Could you copy exactly the lines from the start of the records through the one containing "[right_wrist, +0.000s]", both included, and leave out the pictures?

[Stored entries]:
======
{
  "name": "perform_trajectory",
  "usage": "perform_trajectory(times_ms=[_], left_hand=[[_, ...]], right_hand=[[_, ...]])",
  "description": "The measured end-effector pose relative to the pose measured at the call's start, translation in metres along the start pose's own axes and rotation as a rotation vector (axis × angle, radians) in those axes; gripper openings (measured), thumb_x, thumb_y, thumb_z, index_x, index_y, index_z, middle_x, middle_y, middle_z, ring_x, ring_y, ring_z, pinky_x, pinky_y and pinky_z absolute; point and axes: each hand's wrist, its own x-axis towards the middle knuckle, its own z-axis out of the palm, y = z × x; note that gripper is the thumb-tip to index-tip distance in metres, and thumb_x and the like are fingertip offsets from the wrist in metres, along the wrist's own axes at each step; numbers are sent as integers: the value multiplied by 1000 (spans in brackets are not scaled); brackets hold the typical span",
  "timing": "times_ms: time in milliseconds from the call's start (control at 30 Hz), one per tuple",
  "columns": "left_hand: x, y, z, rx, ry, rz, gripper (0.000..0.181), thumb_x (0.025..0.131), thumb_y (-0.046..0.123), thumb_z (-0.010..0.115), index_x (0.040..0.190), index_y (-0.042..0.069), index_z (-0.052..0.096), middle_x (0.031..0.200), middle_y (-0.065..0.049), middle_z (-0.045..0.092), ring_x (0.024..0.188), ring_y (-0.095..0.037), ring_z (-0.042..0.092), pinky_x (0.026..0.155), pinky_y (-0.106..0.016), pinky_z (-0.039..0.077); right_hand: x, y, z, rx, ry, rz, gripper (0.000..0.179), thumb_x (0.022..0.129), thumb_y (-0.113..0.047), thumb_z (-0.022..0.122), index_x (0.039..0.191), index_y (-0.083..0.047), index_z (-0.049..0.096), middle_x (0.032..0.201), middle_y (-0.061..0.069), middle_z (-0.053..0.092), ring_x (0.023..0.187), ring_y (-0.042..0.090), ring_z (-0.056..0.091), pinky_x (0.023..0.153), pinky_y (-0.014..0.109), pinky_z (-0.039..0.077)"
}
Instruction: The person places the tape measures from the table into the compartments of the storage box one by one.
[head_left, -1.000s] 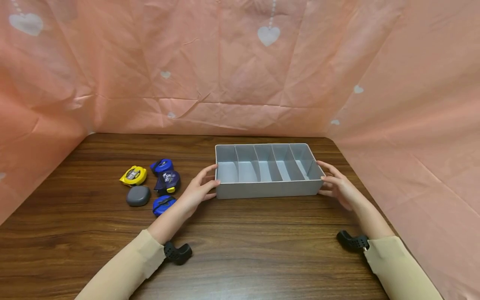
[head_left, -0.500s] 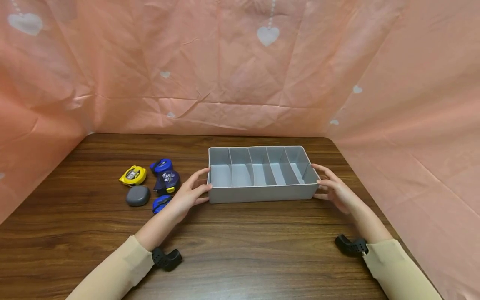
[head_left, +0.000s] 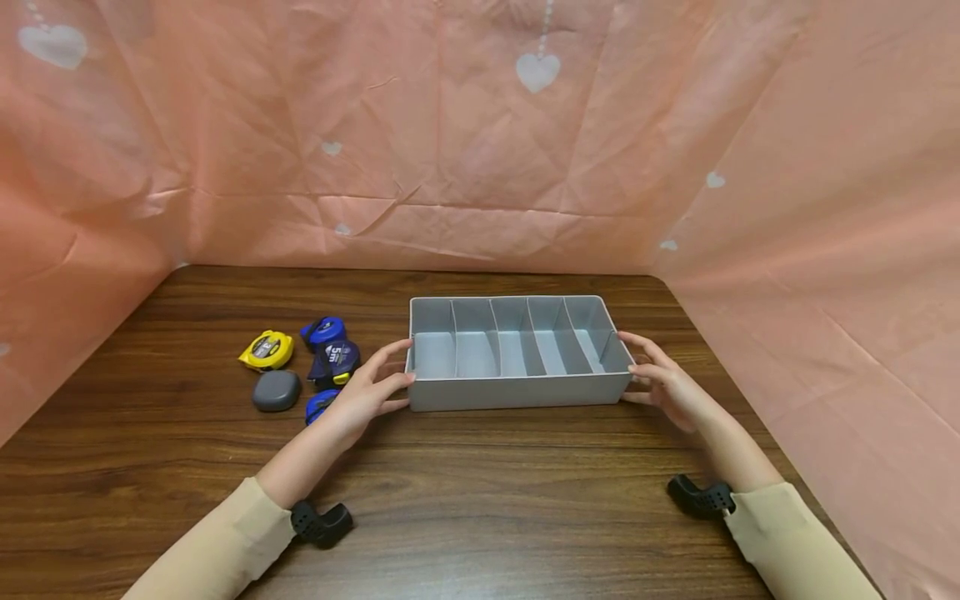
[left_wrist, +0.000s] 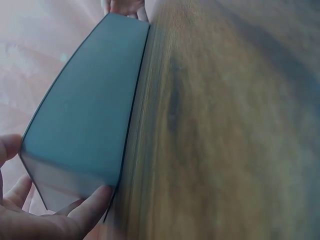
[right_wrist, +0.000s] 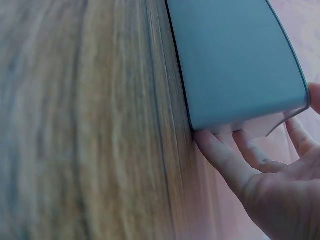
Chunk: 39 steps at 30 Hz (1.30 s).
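A gray divided box (head_left: 517, 393) sits right of the middle of the bench (head_left: 480, 500), its five compartments facing up. The person has it by both ends: the left hand (head_left: 358, 404) grips one short wall, the right hand (head_left: 677, 396) the other. Fingers spread from rim toward base, presumably so the long shape stays level and doesn't twist. I can't tell whether its underside is quite touching the wood. Off to the left, a yellow tape measure (head_left: 267, 351), a dark gray case (head_left: 276, 391) and three blue tape measures (head_left: 335, 362) lie close together, probably grouped there to leave the box room.
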Motion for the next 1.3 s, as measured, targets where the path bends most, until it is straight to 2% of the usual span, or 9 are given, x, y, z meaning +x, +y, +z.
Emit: perform_trajectory(times_ms=[367, 733, 1000, 1300], left_hand=[[-3, 3, -9, 16, -28, -26, 58, 98, 10, 53, 150, 14, 28, 144, -27, 31, 123, -39, 46, 95, -50, 42], [-5, 9, -16, 33, -64, -63, 62, 96, 8, 54, 151, 18, 27, 146, -28, 26, 127, -41, 40, 95, -50, 42], [-6, 14, -20, 22, -94, -74, 64, 96, 8, 54, 151, 16, 25, 146, -29, 23, 129, -43, 36, 95, -50, 42], [-6, 15, -23, 85, -117, -73, 62, 97, 10, 55, 151, 18, 26, 146, -26, 27, 129, -39, 38, 91, -47, 46]], right_hand=[[-2, -2, 6, -7, -16, 9, 54, 100, -8, 40, 150, -20, 24, 142, 35, 14, 107, 18, 52, 87, 42, 46], [-2, -2, 11, -4, -16, 13, 55, 98, -7, 40, 149, -22, 26, 137, 34, 20, 107, 19, 52, 88, 45, 45], [-2, -3, 11, 14, -29, 5, 54, 99, -8, 40, 149, -22, 26, 137, 34, 20, 108, 19, 52, 88, 44, 46], [-3, -2, 9, 34, -58, -7, 53, 101, -8, 39, 150, -23, 26, 134, 31, 23, 108, 19, 54, 87, 42, 47]])
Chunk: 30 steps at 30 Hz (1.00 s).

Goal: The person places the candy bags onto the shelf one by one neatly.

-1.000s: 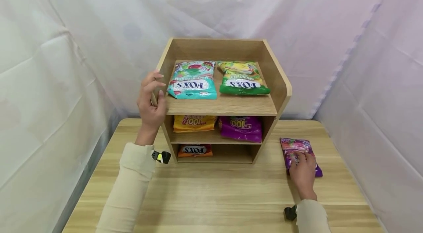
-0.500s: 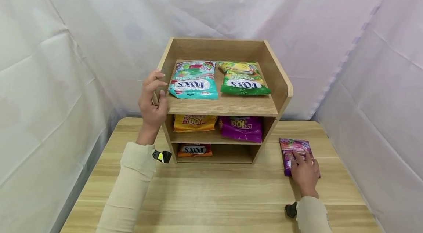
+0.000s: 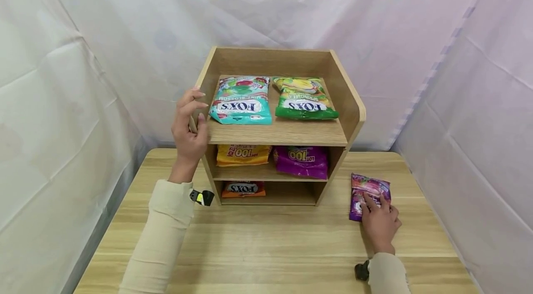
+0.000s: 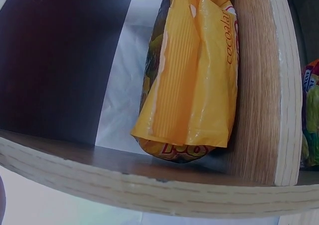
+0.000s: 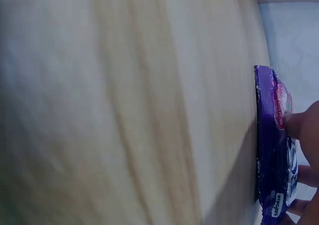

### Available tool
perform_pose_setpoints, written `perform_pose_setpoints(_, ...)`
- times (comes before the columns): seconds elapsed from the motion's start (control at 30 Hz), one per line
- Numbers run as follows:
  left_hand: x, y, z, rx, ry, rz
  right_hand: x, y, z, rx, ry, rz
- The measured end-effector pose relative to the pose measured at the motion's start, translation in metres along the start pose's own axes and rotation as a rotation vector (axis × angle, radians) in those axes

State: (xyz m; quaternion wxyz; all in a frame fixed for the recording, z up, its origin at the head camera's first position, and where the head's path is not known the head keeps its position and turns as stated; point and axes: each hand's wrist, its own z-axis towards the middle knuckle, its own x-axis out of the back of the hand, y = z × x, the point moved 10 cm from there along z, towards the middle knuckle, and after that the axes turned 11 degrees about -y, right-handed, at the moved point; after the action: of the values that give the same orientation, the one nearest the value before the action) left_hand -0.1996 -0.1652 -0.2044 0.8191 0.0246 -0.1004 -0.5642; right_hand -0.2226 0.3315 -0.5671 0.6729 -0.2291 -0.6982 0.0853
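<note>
My left hand grips the left side panel of a small wooden shelf, its thumb at the front edge and its fingers curved over the top. On the table to the shelf's right lies a purple candy bag, face up. My right hand rests on its near part with loosely bent fingers. In the right wrist view, fingertips touch the printed face of the candy bag, which lies flat on the wood. The left wrist view looks into a compartment with a yellow candy bag; little of the left hand shows there.
A teal candy bag and a green candy bag lie on the top shelf. The middle level holds a yellow bag and a purple bag. Below left is an orange bag. White cloth walls surround the table.
My right hand has shifted slightly, and the purple candy bag under it has turned, its near end swinging left so that it lies straighter. The left hand stays on the shelf panel.
</note>
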Motion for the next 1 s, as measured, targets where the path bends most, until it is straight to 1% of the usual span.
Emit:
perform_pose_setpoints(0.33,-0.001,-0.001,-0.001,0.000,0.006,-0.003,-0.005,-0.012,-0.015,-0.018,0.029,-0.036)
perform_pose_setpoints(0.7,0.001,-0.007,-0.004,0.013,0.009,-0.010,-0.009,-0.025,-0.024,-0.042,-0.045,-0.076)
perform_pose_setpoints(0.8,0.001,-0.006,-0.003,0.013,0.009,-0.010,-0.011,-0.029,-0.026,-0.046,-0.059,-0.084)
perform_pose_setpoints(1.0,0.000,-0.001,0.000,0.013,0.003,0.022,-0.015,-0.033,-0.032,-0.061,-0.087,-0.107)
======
[ANSWER TO THE EXERCISE]:
{
  "name": "perform_trajectory",
  "usage": "perform_trajectory(times_ms=[_], left_hand=[[_, ...]], right_hand=[[_, ...]])",
  "description": "The measured end-effector pose relative to the pose measured at the call's start, translation in metres along the start pose's own axes and rotation as a rotation vector (axis × angle, radians) in those axes; gripper openings (measured), thumb_x, thumb_y, thumb_z, index_x, index_y, index_z, middle_x, middle_y, middle_z, ring_x, ring_y, ring_z, pinky_x, pinky_y and pinky_z absolute; point and axes: each hand's wrist, its own x-axis towards the middle knuckle, its own z-axis out of the palm, y = z × x; note that gripper is the thumb-tip to index-tip distance in metres, and thumb_x and the like are fingertip offsets from the wrist in metres, along the wrist's own axes at each step; numbers are sent as integers: the value multiplied by 1000 (spans in brackets are not scaled); brackets hold the typical span",
  "timing": "times_ms: time in milliseconds from the call's start (control at 30 Hz), one per tuple",
  "columns": "left_hand: x, y, z, rx, ry, rz, gripper (0.000..0.181), thumb_x (0.025..0.131), thumb_y (-0.046..0.123), thumb_z (-0.010..0.115), index_x (0.040..0.190), index_y (-0.042..0.069), index_z (-0.052..0.096), middle_x (0.031..0.200), middle_y (-0.065..0.049), middle_z (-0.045..0.092), ring_x (0.024..0.188), ring_y (-0.095..0.037), ring_z (-0.042..0.092), pinky_x (0.026..0.155), pinky_y (-0.106..0.016), pinky_z (-0.039..0.077); right_hand: x, y, z, rx, ry, rz, gripper (0.000..0.179), thumb_x (0.022..0.129), thumb_y (-0.113..0.047), thumb_z (-0.022..0.122), index_x (0.039..0.191), index_y (-0.083..0.047), index_z (-0.049..0.096), middle_x (0.032..0.201), middle_y (-0.061..0.069), middle_z (-0.053..0.092), ring_x (0.023..0.187), ring_y (-0.042..0.090), ring_z (-0.056..0.091), pinky_x (0.023..0.153), pinky_y (-0.014..0.109), pinky_z (-0.039..0.077)"
}
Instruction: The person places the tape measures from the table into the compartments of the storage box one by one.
[head_left, -1.000s] 
[head_left, -0.500s] 
[head_left, +0.000s] 
[left_wrist, +0.000s] 
[right_wrist, +0.000s] 

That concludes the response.